> _Try it_: Counting only lines below that hold "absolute", give the total alone.

> _Data below_:
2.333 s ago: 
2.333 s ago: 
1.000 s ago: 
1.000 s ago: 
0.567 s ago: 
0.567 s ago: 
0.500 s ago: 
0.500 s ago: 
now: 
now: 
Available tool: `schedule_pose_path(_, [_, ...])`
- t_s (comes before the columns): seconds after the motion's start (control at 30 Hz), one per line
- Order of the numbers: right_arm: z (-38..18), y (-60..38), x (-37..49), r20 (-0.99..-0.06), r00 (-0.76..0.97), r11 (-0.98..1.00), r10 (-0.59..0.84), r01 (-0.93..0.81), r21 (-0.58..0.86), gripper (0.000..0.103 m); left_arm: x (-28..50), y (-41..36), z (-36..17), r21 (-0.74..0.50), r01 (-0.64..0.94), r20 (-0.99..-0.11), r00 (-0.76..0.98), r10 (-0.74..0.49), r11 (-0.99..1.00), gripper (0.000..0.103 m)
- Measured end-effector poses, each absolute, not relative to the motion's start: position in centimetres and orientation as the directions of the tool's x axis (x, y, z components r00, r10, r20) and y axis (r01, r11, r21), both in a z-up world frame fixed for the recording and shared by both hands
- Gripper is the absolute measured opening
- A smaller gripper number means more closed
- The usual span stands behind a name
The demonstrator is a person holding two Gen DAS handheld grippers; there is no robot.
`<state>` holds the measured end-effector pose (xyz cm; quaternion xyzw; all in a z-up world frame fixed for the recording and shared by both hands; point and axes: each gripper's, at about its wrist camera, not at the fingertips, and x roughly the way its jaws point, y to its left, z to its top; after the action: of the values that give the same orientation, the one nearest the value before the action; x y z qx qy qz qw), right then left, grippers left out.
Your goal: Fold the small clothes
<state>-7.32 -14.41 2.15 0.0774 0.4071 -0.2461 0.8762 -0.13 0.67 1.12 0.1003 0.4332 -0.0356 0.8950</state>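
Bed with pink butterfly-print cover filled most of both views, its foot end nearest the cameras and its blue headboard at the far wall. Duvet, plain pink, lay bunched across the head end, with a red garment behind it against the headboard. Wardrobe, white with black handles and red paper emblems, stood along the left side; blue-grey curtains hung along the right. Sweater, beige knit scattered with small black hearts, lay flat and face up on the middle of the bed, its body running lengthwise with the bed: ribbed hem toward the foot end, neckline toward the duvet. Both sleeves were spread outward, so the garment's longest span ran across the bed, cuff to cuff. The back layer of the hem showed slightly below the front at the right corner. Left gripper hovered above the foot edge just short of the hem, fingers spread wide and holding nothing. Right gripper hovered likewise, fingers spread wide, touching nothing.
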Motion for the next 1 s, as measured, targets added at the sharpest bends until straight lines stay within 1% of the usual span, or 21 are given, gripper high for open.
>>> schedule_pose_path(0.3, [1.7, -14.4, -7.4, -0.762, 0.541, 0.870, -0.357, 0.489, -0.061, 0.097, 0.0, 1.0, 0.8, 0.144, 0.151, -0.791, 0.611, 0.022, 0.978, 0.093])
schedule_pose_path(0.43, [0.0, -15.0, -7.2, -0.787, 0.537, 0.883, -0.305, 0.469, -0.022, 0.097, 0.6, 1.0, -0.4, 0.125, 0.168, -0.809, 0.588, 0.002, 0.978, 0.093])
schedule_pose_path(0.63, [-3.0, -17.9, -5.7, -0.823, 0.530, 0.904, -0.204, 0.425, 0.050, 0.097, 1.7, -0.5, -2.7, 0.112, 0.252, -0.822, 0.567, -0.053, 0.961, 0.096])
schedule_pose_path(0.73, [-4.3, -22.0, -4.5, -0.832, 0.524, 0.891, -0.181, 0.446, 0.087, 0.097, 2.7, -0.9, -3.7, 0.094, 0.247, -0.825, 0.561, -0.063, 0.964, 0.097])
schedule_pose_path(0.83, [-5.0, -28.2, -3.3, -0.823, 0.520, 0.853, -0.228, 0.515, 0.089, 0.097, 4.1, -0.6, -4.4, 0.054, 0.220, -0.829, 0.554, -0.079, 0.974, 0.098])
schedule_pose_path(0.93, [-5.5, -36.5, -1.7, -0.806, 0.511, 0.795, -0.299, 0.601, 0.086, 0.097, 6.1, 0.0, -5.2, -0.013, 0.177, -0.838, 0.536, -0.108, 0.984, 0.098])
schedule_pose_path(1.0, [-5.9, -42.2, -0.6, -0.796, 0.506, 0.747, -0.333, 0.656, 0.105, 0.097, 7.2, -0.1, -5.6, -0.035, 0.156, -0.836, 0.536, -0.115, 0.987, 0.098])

> _Exercise result_: 2